A focus group is a guided discussion between a moderator and 5-12 respondents. Focus Groups tend to get a bad reputation among the research community, but defiantly have a time and a place. The dynamics of talking to 12 strangers at the same time can be tricky, even for a seasoned moderator. Occasionally there are wonky social issues between respondents, the most popular example is when a dominate respondent “takes over” the group. However, a focus group is a cost effective way to gather a lot of feedback quickly. We find that focus groups work very well for children and mom’s they don’t work as well for more professional topics where everyone wants to be the expert.


Consumer validation takes place near the end of the project and helps us makes sure that we understand the user and their needs/values.
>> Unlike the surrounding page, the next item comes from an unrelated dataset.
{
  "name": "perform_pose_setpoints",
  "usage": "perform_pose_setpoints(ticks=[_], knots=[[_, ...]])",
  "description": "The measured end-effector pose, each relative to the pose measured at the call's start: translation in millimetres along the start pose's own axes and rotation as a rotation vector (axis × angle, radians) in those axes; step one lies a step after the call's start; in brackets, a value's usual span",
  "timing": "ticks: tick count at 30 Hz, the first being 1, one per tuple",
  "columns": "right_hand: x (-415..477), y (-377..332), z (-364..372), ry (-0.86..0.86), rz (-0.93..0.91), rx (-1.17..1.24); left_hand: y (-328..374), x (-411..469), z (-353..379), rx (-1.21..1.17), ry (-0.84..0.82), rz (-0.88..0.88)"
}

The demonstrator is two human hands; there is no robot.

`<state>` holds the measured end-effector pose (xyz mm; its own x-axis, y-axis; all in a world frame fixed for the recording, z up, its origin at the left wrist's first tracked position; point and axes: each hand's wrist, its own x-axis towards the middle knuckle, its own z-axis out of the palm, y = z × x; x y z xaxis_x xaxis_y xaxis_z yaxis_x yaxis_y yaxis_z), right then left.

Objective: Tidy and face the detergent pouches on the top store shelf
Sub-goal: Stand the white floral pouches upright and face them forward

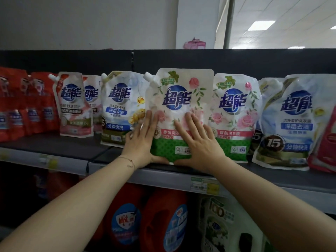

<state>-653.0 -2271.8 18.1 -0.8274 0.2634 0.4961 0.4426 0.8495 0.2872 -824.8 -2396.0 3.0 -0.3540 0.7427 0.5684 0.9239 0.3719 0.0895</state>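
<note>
A rose-and-green detergent pouch (179, 99) stands upright at the front of the top shelf (60, 142), label facing me. My left hand (141, 140) lies flat along its left edge with fingers straight and the thumb under its bottom. My right hand (198, 142) presses flat on its lower front, thumb also under the bottom edge. A matching rose pouch (236, 113) stands just to the right, partly behind. A blue-and-white pouch (119, 106) stands to the left, tilted a little.
More pouches line the shelf: pink ones (72, 104) and red ones (23, 104) at the left, a large blue one (289, 120) and a red-edged one (325, 142) at the right. Red jugs (163, 220) stand on the lower shelf. Price tags (204, 185) sit on the shelf rail.
</note>
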Motion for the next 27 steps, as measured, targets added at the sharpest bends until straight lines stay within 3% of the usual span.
perform_pose_setpoints(ticks=[5, 10, 15, 19, 27], knots=[[1, -8, -15, -0.003, 0.038, 0.047, -11, 1, -8, 0.022, -0.013, 0.063], [11, -43, -32, 0.349, -0.122, 0.086, -46, -18, -33, -0.092, 0.341, 0.284], [47, -95, -41, 0.315, -0.296, 0.134, -92, -24, -42, 0.018, 0.219, 0.206], [84, -121, -48, 0.239, -0.219, 0.221, -128, -20, -58, 0.056, 0.098, 0.142], [122, -161, -37, 0.164, -0.069, 0.401, -196, -13, -69, 0.043, 0.108, 0.054]])
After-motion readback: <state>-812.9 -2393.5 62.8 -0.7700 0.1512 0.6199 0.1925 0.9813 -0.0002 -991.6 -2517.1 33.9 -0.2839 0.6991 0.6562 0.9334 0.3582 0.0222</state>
Concept validation is usually used to test a number of design directions as well as embodiments for each direction. The goal of concept validation is to determine if a concept is desirable and believable.




Trend Hunting means finding ways to determine what future trends might be. Successful trend hunting efforts are longitudinal (happen over a number of years) and are divergent- aimed at a number of industries/product experience situations.



A camera study is usually a homework assignment, but can sometimes be the only research a project can afford. This is an almost free way to gain access to contextual clues when you can’t be in the field. It also creates a really cool deliverable when used as homework. Camera studies should always be followed by in person or phone interviews.


takeholder interviews are done early in the project. The goal is to gain project buy-in and to find possible political “watch out for’s.” Our clients usually have a base of knowledge about their customers which help us create the learning plan.